Effect of Anti-vascular Endothelial Growth Factor Antibody on the Survival of Cultured Retinal Ganglion Cells

Ji Min Lee 1, Hyoung Won Bae 1, Sang Yeop Lee 1, Gong Je Seong 1, Chan Yun Kim 1,
PMCID: PMC5540992  PMID: 28752700

Abstract

Purpose

To investigate the effects of anti-vascular endothelial growth factor (VEGF) antibody on the survival of retinal ganglion cell (RGC)-5 cells differentiated with staurosporine under oxidative stress.

Methods

We used real-time polymerase chain reaction and Western blot to confirm the expression of VEGF, VEGF receptor (VEGFR)-1 and VEGFR-2 in RGC-5 cells differentiated with staurosporine for 6 hours. The differentiated RGC-5 cells were treated with 800 µM hydrogen peroxide (H2O2) for 24 hours to induce oxidative stress. Then, the survival rate of RGC-5 was confirmed by lactate dehydrogenase assay at each concentration (0, 0.01, 0.1, and 1 mg) using bevacizumab as the anti-VEGF antibody. The expression of VEGF, VEGFR-1, and VEGFR-2 was confirmed using real-time polymerase chain reaction.

Results

VEGF, VEGFR-1, and VEGFR-2 were all expressed in differentiated RGC-5 cells. When RGC-5 cells were simultaneously treated with bevacizumab and 800 µM H2O2, survival of RGC-5 decreased with bevacizumab concentration. VEGF expression in RGC-5 cells increased with increasing concentration of bevacizumab. Similar patterns were observed for VEGFR-1 and VEGFR-2, but the degree of increase was smaller than that for VEGF.

Conclusions

When bevacizumab was administered to differentiated RGC-5 cells, the cell damage caused by oxidative stress increased. Therefore, given these in vitro study results, caution should be exercised with bevacizumab treatment.

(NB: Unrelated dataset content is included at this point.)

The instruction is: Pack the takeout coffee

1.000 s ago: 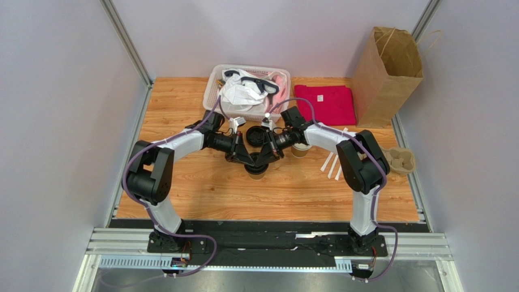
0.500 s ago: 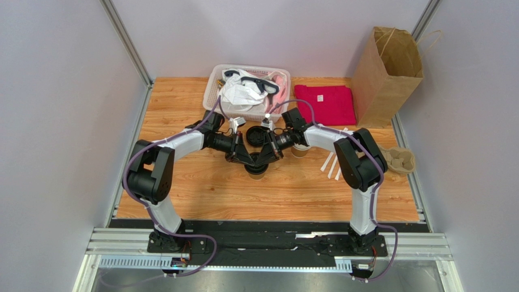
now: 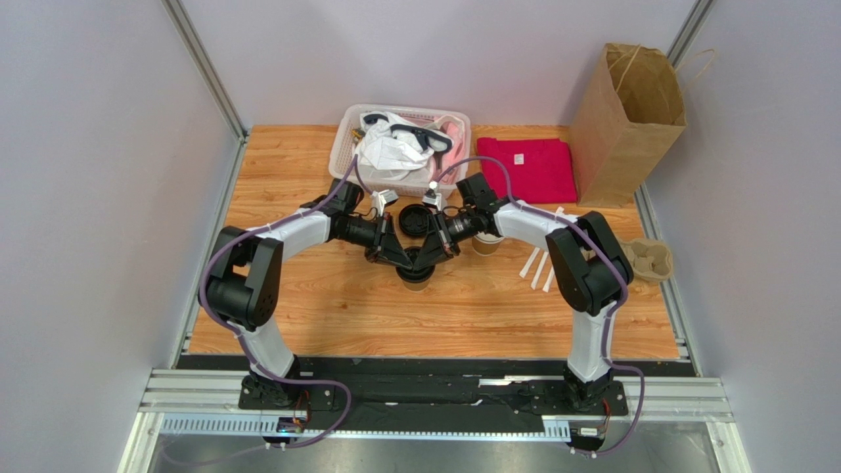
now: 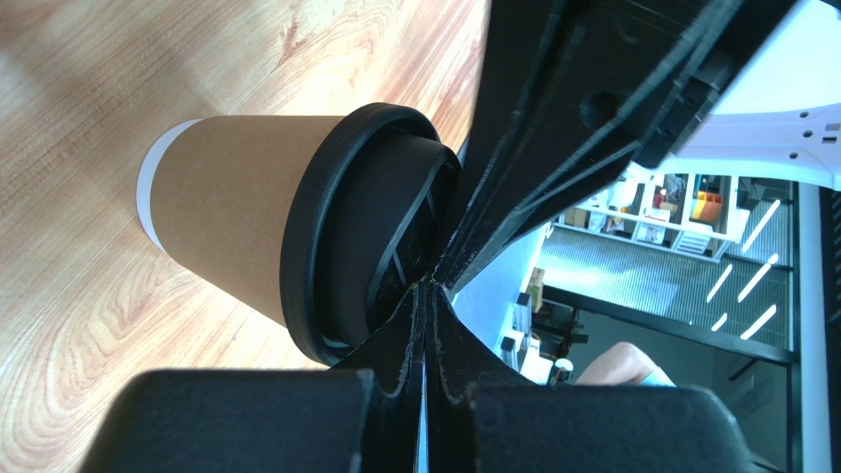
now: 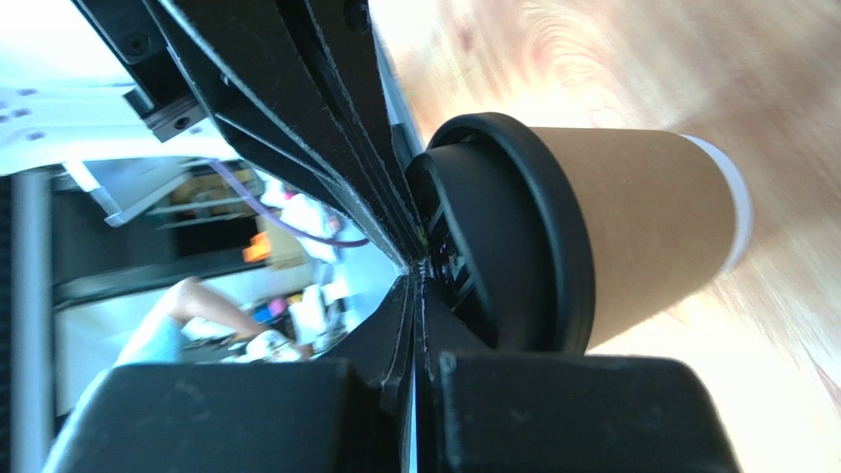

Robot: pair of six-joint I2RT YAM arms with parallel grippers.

Keywords: Anti-vascular endothelial growth factor, Bevacizumab, Oxidative stress, Retinal ganglion cell, RGC-5


The hypothesis that a specific substance acts on neovascularization in retinal diseases was first proposed in 1956 [1] and it was determined that vascular endothelial growth factor (VEGF) is increased in the oxidative stress environment of the retina [2,3,4,5]. VEGF is a 46-kDa molecular weight glycoprotein that binds to receptors on the surface of vascular endothelial cells to proliferate and increase capillary permeability [6]. Previously, it was thought that VEGF function was restricted to endothelial cells. However, in recent studies, VEGF was shown to promote the development and maturation of neural tissues, including the retina [7]. In the normal development of the retina, VEGF acts as an essential factor in the production and survival and function of cells [8,9]. However, VEGF has been implicated in the development of neovascularization in various retinal vascular diseases such as exudative age-related macular degeneration, proliferative diabetic retinopathy, macular edema of retinal vein occlusion, and retinopathy of prematurity. In addition, it has been shown that the elevated level of VEGF in these diseases plays a key role in the progression of disease [2,10,11]. Recently, treatment with the anti-VEGF antibody bevacizumab has been widely used for these diseases in the field of ophthalmology, and positive treatment effects have been reported in many eye diseases that cause blindness [12,13]. However, since angiogenesis is an important mechanism that protects tissues against various ischemic injuries, bevacizumab administration for the inhibition of angiogenesis potentially has unexpected harmful effects on the tissue [8]. Previous studies have reported the safety and side effects of bevacizumab treatment [14]. One of the studies reported that bevacizumab injection resulted in the death of retinal ganglion cells (RGCs) in an animal model [15]. In this study, we investigated the effects of bevacizumab on the survival of retinal ganglion cells cultured in a hypoxic environment through experimental methods in order to establish a basis for the safe and effective use of anti-VEGF antibody therapy in various ophthalmic diseases.

Materials and Methods

Growth of cell lines

Differentiation of RGC-5 cells was used in this study. The RGC-5 cell line selectively retained the retinal ganglion cells in the mouse and was infected with the R-virus to maintain retinal ganglion cell characteristics [16,17]. In a previous study [18], staurosporine (Sigma, Poole, UK) was used at a concentration of 1 µg for a minimum of 6 hours to reach the final differentiation level of the RGC-5 cell line. In the present study, RGC-5 cells were treated with 1 µg staurosporine for 6 hours as well.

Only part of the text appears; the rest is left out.